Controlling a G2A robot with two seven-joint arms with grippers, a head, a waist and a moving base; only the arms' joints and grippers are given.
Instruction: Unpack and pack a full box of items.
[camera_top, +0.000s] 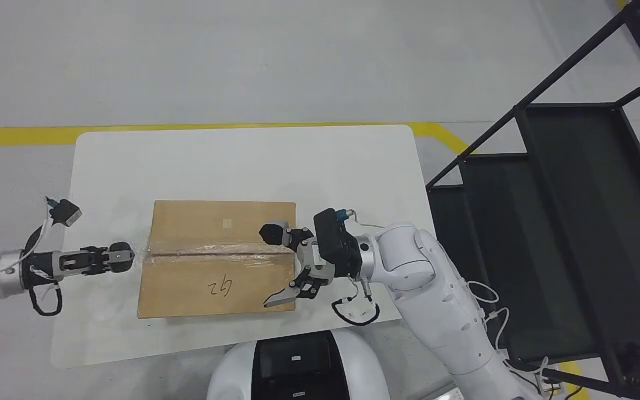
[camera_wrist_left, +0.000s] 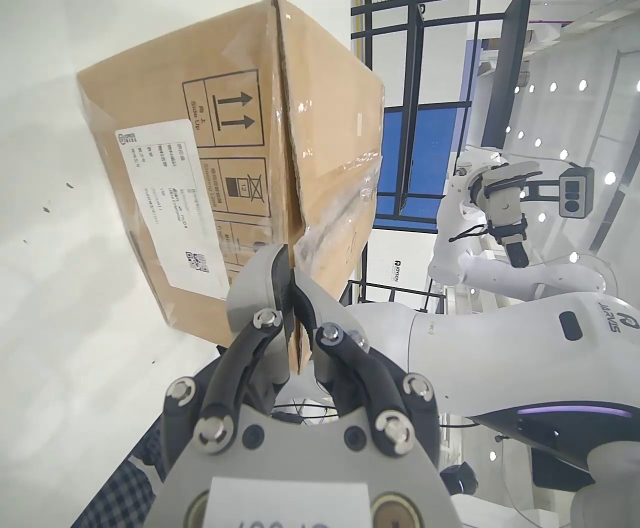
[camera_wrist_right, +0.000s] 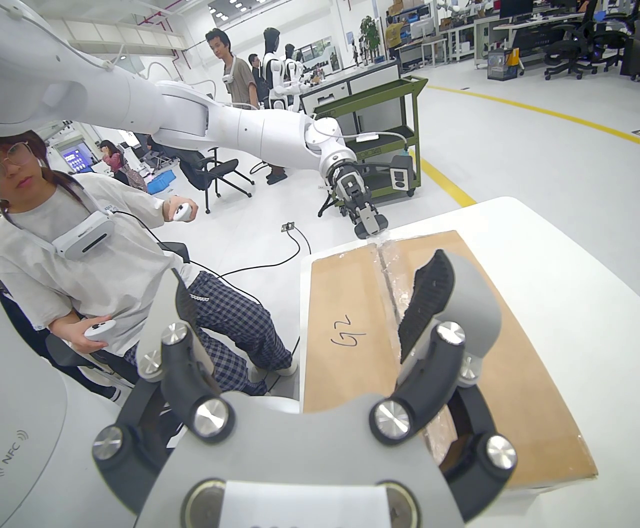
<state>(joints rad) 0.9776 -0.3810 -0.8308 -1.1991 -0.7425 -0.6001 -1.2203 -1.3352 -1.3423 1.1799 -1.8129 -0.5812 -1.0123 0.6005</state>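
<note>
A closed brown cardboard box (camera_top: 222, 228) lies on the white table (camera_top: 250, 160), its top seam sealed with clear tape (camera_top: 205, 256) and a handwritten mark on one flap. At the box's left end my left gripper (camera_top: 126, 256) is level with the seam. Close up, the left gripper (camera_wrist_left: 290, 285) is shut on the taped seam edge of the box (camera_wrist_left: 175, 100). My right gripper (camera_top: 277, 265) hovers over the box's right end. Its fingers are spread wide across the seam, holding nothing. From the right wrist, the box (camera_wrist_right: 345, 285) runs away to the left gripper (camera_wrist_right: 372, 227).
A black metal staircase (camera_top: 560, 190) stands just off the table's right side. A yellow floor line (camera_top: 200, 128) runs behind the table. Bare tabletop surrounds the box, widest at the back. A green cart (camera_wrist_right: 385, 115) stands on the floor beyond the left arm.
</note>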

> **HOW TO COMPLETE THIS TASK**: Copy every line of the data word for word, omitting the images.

> **EXERCISE RESPONSE**:
Controlling a G2A robot with two seven-joint arms with grippers, a head, a waist and a moving base; only the arms' joints and grippers are given.
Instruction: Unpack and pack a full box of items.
[camera_top, +0.000s] 
[camera_wrist_left, +0.000s] 
[camera_wrist_right, +0.000s] 
<state>(joints rad) 0.9776 -0.3810 -0.8308 -1.1991 -0.7425 -0.6001 -1.2203 -1.3352 -1.3423 1.1799 -1.8129 -0.5812 -1.0123 0.6005</state>
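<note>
A closed brown cardboard box (camera_top: 222, 228) lies on the white table (camera_top: 250, 160), its top seam sealed with clear tape (camera_top: 205, 256) and a handwritten mark on one flap. At the box's left end my left gripper (camera_top: 126, 256) is level with the seam. Close up, the left gripper (camera_wrist_left: 290, 285) is shut on the taped seam edge of the box (camera_wrist_left: 175, 100). My right gripper (camera_top: 277, 265) hovers over the box's right end. Its fingers are spread wide across the seam, holding nothing. From the right wrist, the box (camera_wrist_right: 345, 285) runs away to the left gripper (camera_wrist_right: 372, 227).
A black metal staircase (camera_top: 560, 190) stands just off the table's right side. A yellow floor line (camera_top: 200, 128) runs behind the table. Bare tabletop surrounds the box, widest at the back. A green cart (camera_wrist_right: 385, 115) stands on the floor beyond the left arm.
</note>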

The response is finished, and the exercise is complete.